Tanto Richard Ferrand, actual presidente del equivalente francés del Tribunal Constitucional, como su predecesor, Laurent Fabius, avisaron que una reforma como la que propone Le Pen no puede efectuarse a través del artículo 11, puesto que no incluye la inmigración en su perímetro. Sin embargo, la principal formación de la extrema derecha francesa ha desafiado esa advertencia. Desea cambiar en profundidad la carta magna convocando directamente un referéndum, pese al riesgo de que el Consejo Constitucional se oponga.

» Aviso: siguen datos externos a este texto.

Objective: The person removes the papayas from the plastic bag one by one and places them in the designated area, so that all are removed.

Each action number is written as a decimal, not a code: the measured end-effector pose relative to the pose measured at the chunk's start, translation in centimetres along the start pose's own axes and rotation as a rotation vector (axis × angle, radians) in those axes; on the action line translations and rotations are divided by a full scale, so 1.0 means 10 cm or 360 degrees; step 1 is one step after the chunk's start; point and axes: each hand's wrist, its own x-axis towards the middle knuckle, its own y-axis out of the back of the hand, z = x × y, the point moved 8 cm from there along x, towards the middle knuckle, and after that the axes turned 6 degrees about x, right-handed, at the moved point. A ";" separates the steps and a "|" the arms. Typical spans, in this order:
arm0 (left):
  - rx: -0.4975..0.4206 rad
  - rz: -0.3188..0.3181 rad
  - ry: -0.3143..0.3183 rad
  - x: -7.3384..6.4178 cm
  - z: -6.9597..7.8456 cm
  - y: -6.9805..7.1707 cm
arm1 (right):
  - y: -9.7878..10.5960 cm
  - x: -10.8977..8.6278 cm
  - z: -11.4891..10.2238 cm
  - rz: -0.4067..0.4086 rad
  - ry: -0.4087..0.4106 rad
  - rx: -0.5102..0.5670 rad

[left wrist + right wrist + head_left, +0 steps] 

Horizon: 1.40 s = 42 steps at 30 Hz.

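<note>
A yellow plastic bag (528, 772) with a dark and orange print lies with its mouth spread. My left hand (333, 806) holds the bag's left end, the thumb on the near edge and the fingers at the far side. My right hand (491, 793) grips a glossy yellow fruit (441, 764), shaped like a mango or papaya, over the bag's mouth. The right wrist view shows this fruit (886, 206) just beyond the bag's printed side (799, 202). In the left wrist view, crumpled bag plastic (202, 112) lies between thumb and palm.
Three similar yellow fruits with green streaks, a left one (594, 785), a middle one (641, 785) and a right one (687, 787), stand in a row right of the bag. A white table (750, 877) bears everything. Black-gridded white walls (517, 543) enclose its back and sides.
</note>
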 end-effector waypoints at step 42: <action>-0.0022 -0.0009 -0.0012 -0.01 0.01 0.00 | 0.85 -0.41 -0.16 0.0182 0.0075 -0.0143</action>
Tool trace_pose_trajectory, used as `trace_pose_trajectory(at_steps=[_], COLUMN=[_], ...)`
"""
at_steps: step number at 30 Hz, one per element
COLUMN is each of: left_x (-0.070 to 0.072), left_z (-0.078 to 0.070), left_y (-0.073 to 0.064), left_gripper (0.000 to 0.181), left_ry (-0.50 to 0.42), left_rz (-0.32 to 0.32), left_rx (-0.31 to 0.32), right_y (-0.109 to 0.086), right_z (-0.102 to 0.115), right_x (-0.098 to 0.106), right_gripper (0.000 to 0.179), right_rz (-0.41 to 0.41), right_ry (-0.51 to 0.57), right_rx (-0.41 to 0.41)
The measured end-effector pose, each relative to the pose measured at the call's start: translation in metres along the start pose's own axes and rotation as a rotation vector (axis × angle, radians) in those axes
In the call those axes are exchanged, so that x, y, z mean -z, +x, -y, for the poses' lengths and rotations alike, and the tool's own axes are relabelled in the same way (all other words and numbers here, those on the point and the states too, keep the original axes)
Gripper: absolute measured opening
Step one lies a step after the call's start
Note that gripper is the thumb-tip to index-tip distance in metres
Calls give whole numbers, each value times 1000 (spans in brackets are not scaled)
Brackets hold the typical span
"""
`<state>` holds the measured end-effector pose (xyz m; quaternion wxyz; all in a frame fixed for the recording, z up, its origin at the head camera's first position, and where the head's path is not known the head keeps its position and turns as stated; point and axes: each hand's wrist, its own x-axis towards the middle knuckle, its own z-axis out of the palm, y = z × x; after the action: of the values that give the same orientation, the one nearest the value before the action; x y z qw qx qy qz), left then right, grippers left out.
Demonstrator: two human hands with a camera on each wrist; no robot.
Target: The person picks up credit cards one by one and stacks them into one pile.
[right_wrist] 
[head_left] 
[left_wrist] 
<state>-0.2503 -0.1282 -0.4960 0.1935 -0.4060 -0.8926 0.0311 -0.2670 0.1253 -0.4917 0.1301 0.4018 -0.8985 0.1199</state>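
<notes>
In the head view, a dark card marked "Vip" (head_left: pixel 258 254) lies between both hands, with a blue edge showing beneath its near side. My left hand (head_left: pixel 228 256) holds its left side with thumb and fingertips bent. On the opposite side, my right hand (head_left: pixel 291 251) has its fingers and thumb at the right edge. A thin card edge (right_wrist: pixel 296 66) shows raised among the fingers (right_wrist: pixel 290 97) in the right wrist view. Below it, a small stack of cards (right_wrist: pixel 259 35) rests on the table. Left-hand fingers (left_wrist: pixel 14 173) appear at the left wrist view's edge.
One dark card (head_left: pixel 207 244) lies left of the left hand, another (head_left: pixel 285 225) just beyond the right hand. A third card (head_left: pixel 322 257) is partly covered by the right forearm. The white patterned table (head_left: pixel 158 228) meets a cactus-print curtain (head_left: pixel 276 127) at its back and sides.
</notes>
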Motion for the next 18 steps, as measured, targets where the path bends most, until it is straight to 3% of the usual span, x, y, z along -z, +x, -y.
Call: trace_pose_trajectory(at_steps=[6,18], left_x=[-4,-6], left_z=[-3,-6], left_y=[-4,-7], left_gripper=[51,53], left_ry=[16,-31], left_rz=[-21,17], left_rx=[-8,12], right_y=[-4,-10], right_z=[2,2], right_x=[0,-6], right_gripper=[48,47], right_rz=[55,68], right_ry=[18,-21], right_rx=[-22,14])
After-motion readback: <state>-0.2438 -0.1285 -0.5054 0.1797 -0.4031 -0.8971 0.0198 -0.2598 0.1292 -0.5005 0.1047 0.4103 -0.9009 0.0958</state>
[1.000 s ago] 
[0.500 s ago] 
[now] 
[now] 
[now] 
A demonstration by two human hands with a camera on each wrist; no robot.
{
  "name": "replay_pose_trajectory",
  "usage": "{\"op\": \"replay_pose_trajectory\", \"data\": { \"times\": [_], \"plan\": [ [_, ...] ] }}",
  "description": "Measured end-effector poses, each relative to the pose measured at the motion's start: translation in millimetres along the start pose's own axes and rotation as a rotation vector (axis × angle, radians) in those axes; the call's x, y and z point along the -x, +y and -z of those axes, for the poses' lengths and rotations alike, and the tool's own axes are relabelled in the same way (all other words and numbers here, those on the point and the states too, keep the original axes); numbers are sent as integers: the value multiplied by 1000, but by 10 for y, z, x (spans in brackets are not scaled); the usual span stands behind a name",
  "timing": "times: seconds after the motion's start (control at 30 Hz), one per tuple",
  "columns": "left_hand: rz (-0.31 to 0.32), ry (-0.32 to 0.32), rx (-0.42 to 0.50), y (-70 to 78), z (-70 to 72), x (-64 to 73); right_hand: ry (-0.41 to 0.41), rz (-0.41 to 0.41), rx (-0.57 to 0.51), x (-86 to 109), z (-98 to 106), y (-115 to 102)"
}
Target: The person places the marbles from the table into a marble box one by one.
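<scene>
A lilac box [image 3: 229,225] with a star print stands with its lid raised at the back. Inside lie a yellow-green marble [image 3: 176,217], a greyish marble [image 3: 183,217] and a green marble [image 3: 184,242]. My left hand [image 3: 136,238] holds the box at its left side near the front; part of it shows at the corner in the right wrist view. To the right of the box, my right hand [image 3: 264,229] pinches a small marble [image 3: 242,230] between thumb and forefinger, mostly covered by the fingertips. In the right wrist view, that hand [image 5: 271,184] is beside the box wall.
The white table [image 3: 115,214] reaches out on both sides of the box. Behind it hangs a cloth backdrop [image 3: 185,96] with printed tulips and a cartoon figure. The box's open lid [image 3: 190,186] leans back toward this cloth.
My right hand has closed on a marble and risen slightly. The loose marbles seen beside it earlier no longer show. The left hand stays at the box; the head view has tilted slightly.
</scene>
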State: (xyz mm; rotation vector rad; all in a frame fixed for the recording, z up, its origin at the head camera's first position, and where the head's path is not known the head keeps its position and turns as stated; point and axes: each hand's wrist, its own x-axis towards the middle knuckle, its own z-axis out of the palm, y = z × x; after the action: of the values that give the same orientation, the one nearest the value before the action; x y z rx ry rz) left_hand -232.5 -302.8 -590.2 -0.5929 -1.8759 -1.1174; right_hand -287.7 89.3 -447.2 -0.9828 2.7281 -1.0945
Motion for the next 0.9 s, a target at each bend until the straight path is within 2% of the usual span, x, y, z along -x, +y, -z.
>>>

«Prioridad nacional» y primacía del derecho francés
Su reforma constitucional introduce la «prioridad nacional» para conseguir una vivienda o un empleo en el sector público y el privado. También prohíbe la regularización de las personas migrantes que hayan llegado al territorio galo de manera irregular, «salvo casos individuales aprobados por el Consejo de Ministros de forma excepcional». Exige la expulsión de las personas extranjeras que hayan cometido un delito. Además, suprime el derecho al suelo que permite pedir la nacionalidad gala a los hijos de padres extranjeros al cumplir 18 años, haber residido durante un tiempo determinado en el país y cumplir con otros criterios.
Uno de los aspectos más contestados de su propuesta consiste en que establece la primacía del derecho francés por encima del europeo y otros tratados internacionales. Esta medida va en contra de uno de los principios fundamentales de la UE. Y si se convierte en una realidad, probablemente desembocaría en un pulso entre París y Bruselas, al igual que sucedió en un pasado reciente con la Hungría de Viktor Orbán o con la Polonia de los neoconservadores de Ley y Justicia.
«Sin Francia, la UE dejaría de existir. Se tiraría un tiro en el pie si sancionase a nuestro país», advirtió Renaud Labaye, secretario general del grupo de Agrupación Nacional en el Parlamento. A pesar de haber moderado su discurso y apostado desde 2011 por una estrategia de ‘desdemonización’, el partido de Le Pen aspira a hacer realidad la mayoría de las históricas propuestas del lepenismo en materia migratoria a través de esta modificación de la carta magna.
Demanda de participación ciudadana
De hecho, confía en conseguir el apoyo de los electores gracias a la demanda que hay en Francia de una mayor participación ciudadana. Aunque el presidente francés, Emmanuel Macron, abrió varias veces la puerta a la celebración de un referéndum, probablemente acabará sus diez años en el Elíseo sin haber organizado ninguna consulta de este tipo. El último referéndum en el país vecino fue en 2005, cuando una mayoría de franceses rechazó la Constitución europea.
Desde entonces, ningún jefe del Estado galo se atrevió a organizar una consulta de ese tipo. Pero ante la actual crisis de representación en la Quinta República, tanto Le Pen como sus rivales Bruno Retailleau (derecha tradicional), Édouard Philippe (centro-derecha), Gabriel Attal (centro) o Jean-Luc Mélenchon (afín a Sumar o Podemos) proponen celebrar un referéndum desde los primeros meses de su mandato. La idea de consultar al pueblo cotiza al alza en Francia. Y Le Pen quiere aprovecharlo para petrificar en la Constitución su mano dura contra la inmigración.